Taking Qwen3-Embedding-0.6B as an example, which usually occupies less video memory. Screen (Run directly on host)
  1. Create session:
screen -S retriever
  1. Start command:
script/vllm_serve_emb.sh
CUDA_VISIBLE_DEVICES=2 python -m vllm.entrypoints.openai.api_server \
    --served-model-name qwen-embedding \
    --model Qwen/Qwen3-Embedding-0.6B \
    --trust-remote-code \
    --host 0.0.0.0 \
    --port 65504 \
    --task embed \
    --gpu-memory-utilization 0.2
Docker (Containerized Deployment)
docker run -d --gpus all \
  -e CUDA_VISIBLE_DEVICES=2 \
  -v /parent_dir_of_models:/workspace \
  -p 29002:65504 \
  --ipc=host \
  --name vllm_qwen_emb \
  vllm/vllm-openai:latest \
  --served-model-name qwen-embedding \
  --model Qwen/Qwen3-Embedding-0.6B \
  --trust-remote-code \
  --host 0.0.0.0 \
  --port 65504 \
  --task embed \
  --gpu-memory-utilization 0.2

Vector Database Deployment (Milvus)

Milvus is used for efficient storage and retrieval of vector data.
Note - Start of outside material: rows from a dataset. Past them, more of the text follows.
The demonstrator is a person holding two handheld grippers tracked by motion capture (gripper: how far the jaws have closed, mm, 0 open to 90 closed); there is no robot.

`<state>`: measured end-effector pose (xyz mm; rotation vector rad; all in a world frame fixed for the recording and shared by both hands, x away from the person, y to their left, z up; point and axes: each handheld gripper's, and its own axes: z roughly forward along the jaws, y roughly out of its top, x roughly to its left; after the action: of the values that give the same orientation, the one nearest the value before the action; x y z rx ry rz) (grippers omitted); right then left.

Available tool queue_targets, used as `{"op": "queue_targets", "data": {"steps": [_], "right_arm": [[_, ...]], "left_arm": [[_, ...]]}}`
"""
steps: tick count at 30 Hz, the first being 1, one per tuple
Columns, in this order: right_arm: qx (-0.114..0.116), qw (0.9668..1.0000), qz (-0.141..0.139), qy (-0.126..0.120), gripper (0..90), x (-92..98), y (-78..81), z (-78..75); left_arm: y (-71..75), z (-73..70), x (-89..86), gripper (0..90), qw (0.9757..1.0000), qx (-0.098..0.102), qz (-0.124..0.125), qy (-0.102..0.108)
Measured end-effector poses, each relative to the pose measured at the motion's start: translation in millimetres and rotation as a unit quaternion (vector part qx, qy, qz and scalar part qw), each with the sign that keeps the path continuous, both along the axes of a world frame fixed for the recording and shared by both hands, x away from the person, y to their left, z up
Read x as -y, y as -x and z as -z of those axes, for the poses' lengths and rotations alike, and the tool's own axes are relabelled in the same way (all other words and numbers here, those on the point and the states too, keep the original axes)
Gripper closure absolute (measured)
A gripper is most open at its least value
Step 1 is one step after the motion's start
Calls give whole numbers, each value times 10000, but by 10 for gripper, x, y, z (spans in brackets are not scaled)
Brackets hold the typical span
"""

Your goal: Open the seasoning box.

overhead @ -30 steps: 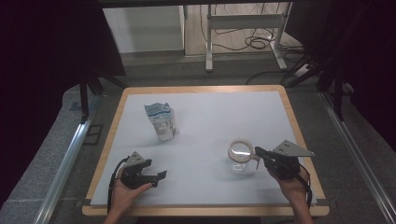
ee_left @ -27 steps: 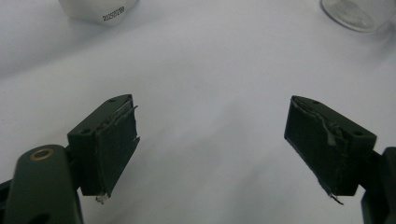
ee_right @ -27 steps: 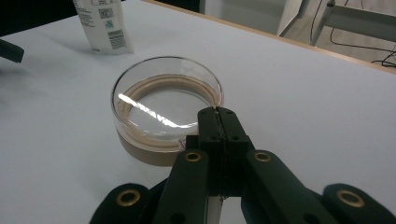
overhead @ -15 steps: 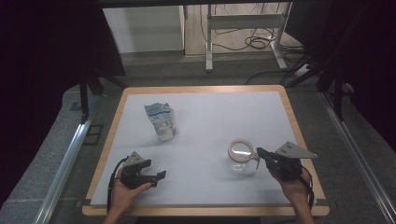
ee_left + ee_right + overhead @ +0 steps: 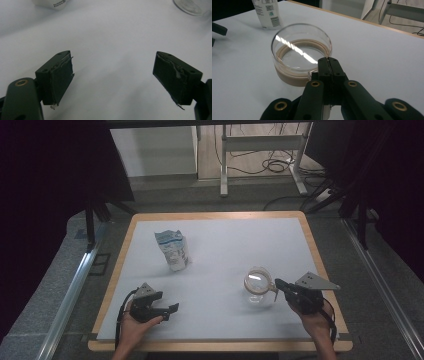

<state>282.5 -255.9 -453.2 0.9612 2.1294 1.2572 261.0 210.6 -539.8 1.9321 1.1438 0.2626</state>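
Glass, clear and thin-walled, is what my right gripper (image 5: 329, 65) is dealing with: a small round jar (image 5: 301, 56) with a tan seal ring under its glass lid, standing upright on the white table (image 5: 230, 250) toward the near right side, well apart from the printed pouch (image 5: 172, 250) that stands farther back on the left. In the right gripper view my two black jaws are pressed flat together with no gap, their tip right at the near rim of the lid; I cannot tell whether a thin lip or clasp is pinched between them or whether they merely touch the glass. From the high view the same gripper (image 5: 280, 286) sits just beside the jar.

My left gripper (image 5: 170, 309) rests low over the near left of the table, jaws standing wide apart with only bare white surface between the pads (image 5: 60, 77).

I judge the jar to be light but hard, slick and breakable: rigid walls that give nothing, so a hard squeeze risks chipping and a weak one lets it slide. The lid probably lifts off separately, so pulling at the rim may bring the lid alone or tip the whole jar. The safest hold seems to be across the body below the seal ring, with the jaws opened wide enough to span it, or the left gripper steadying the body while the right works the lid. The pouch looks soft and crinkly, likely to buckle if grabbed high.
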Motion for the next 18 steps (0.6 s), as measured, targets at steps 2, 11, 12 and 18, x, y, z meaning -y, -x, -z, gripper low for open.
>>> {"op": "queue_targets", "data": {"steps": [2,11,12,18], "right_arm": [[-17,10000,5,-4,900,3,-1,8],[-14,10000,9,25,900,7,-2,10],[-24,10000,-4,12,900,7,-7,9],[-17,10000,-23,-1,900,9,-14,10]], "left_arm": [[1,1,5,165,10000,4,4,6],[-7,-63,144,324,9999,121,99,47],[-7,-63,144,393,9999,121,99,47],[-188,-308,722,707,9964,343,735,227]]}}
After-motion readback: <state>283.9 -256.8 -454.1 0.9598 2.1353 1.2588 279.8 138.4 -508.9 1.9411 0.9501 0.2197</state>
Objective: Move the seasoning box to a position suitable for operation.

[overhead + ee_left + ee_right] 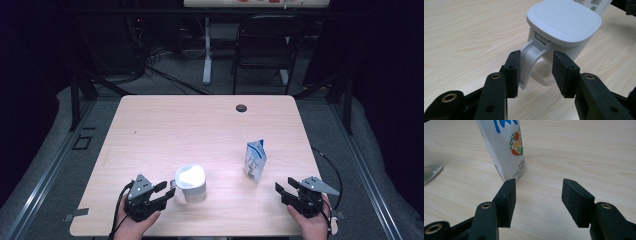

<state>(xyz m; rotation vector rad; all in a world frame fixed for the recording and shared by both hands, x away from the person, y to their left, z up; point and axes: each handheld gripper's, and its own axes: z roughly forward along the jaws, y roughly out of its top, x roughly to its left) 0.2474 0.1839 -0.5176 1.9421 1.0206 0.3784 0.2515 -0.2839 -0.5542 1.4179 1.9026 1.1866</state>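
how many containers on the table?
2. A lidded jug near the front edge, its handle between the open left tongs; a carton upright to its right, ahead of the right tongs.

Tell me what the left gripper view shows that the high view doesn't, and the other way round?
The left gripper view shows close up the jug's white handle between the left gripper's open jaws, and the jug's clear lower wall. The high view shows the whole table, the carton standing right of the jug, the right gripper and a chair beyond. Both show the white-lidded jug and the wooden tabletop.
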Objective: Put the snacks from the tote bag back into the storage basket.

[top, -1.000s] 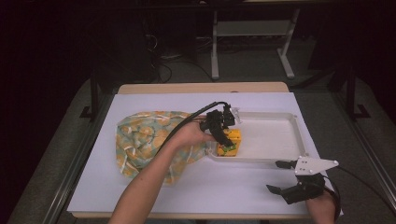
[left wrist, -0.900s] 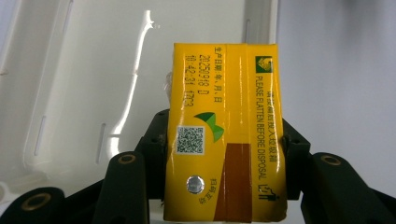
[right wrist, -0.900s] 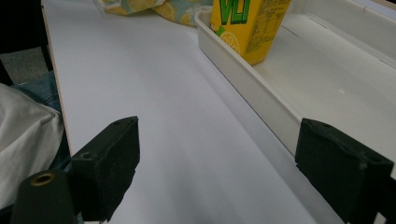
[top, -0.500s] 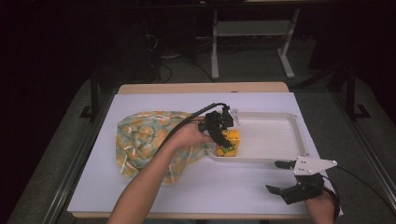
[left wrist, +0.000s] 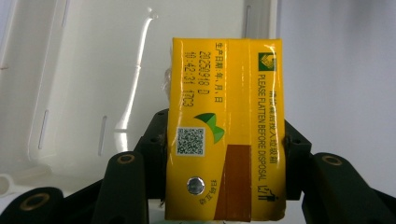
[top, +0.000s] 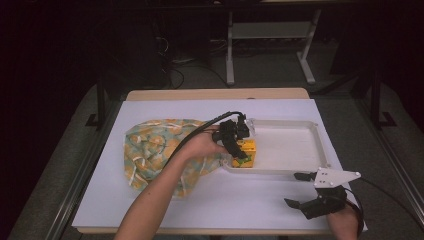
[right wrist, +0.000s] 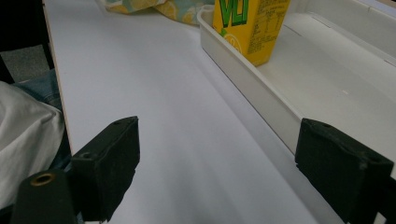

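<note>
Yellow cardboard drink carton stands upright in the near-left corner of the shallow white plastic tray, just inside the rim, w/ the left gripper clamped on it from above. In the left gripper view the black jaws press both sides of the carton, so the grip is on, nothing slack. Vs. the earlier high-view pics nothing has really shifted: carton, hand and tray sit where they were, i.e. the placing looks done and the hand is pausing before letting go. Next step, I'd judge: open the jaws and lift clear w/o tipping the carton. Right gripper rests near the table's front edge, jaws wide apart and empty, well off the tray. Floral orange-and-teal fabric bag lies left of the tray, touching its corner.
</note>
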`<state>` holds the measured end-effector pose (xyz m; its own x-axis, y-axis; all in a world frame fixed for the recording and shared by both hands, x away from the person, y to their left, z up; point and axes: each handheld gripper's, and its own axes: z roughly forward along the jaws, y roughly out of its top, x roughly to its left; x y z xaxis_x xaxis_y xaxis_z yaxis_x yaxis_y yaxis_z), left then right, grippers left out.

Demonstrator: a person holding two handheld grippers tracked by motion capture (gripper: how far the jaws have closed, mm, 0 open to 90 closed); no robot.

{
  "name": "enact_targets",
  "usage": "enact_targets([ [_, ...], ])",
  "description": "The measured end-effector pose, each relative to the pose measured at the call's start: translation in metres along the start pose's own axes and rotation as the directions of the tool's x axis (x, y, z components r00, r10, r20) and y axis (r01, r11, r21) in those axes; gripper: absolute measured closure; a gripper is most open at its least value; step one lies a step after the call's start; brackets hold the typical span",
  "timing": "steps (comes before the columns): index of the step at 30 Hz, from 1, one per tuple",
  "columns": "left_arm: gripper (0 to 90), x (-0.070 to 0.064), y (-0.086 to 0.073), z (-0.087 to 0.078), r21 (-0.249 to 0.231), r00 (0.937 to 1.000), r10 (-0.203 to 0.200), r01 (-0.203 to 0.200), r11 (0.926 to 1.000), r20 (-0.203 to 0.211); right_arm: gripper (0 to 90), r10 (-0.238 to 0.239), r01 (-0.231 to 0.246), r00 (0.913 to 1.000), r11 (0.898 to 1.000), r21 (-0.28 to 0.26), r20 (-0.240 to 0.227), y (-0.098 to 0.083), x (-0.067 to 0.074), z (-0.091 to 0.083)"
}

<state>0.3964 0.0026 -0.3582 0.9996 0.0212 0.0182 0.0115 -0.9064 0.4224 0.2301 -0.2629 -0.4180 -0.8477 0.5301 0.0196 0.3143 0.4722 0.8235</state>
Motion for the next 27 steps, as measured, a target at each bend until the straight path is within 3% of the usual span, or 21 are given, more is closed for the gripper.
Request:
enact_targets([
  [27,48.0,-0.0044,-0.0011,0.0000,0.007,0.9998,0.011,-0.011,0.9999,-0.015,13.5,-0.003,0.003,1.0000,1.000,0.005,-0.002,0.0005,0.0008,0.0014],
])
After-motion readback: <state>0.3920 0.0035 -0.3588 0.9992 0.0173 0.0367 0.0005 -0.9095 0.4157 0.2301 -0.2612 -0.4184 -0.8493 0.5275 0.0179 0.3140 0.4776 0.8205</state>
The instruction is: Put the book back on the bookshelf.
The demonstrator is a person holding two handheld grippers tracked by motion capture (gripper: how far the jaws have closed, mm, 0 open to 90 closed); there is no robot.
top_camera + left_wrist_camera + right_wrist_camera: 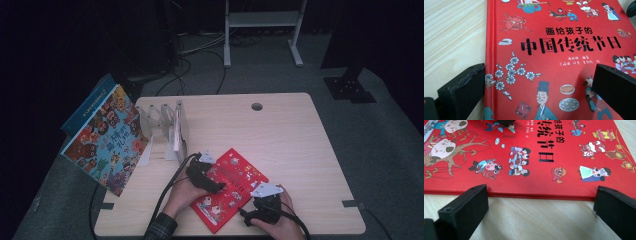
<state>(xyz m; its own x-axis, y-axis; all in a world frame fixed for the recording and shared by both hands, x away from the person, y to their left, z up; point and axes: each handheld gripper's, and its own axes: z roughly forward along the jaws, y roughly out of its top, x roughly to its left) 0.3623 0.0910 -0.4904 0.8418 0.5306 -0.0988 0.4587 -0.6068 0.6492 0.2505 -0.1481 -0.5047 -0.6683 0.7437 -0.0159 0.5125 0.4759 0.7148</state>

Official Deployment
# Milvus Standalone (docker): https://milvus.io/docs/install_standalone-docker.md
curl -sfL https://raw.githubusercontent.com/milvus-io/milvus/master/scripts/standalone_embed.sh -o standalone_embed.sh
bash standalone_embed.sh start
Custom Deployment If you need to customize ports (e.g., to prevent port conflicts) or data paths, you can use the following script:
start_milvus.sh
#!/usr/bin/env bash
set -e

CONTAINER_NAME=milvus-ultrarag
MILVUS_IMAGE=milvusdb/milvus:latest

GRPC_PORT=29901
HTTP_PORT=29902

DATA_DIR=/root/ultrarag-demo/milvus/

echo "==> Starting Milvus (standalone)"
echo "==> gRPC: ${GRPC_PORT}, HTTP: ${HTTP_PORT}"
echo "==> Data dir: ${DATA_DIR}"

mkdir -p ${DATA_DIR}
chown -R 1000:1000 ${DATA_DIR} 2>/dev/null || true

docker run -d \
  --name ${CONTAINER_NAME} \
  --restart unless-stopped \
  --security-opt seccomp:unconfined \
  -e DEPLOY_MODE=STANDALONE \
  -e ETCD_USE_EMBED=true \
  -e COMMON_STORAGETYPE=local \
  -v ${DATA_DIR}:/var/lib/milvus \
  -p ${GRPC_PORT}:19530 \
  -p ${HTTP_PORT}:9091 \
  --health-cmd="curl -f http://localhost:9091/healthz" \
  --health-interval=30s \
  --health-start-period=60s \
  --health-timeout=10s \
  --health-retries=3 \
  ${MILVUS_IMAGE} \
  milvus run standalone

echo "==> Waiting for Milvus to become healthy..."
sleep 5
docker ps | grep ${CONTAINER_NAME} || true
Modify GRPC_PORT, HTTP_PORT, and DATA_DIR, and run the following command to deploy:
bash start_milvus.sh
After successful deployment, you can check the status of Milvus with the following command:
docker ps | grep milvus-ultrarag
If everything is normal, you should be able to see the Milvus container running.
UI Configuration Tip: After successful startup, fill in the GRPC_PORT address (e.g., tcp://127.0.0.1:29901) in Knowledge Base -> Configure DB of UltraRAG UI. Click Connect, and seeing Connected means success.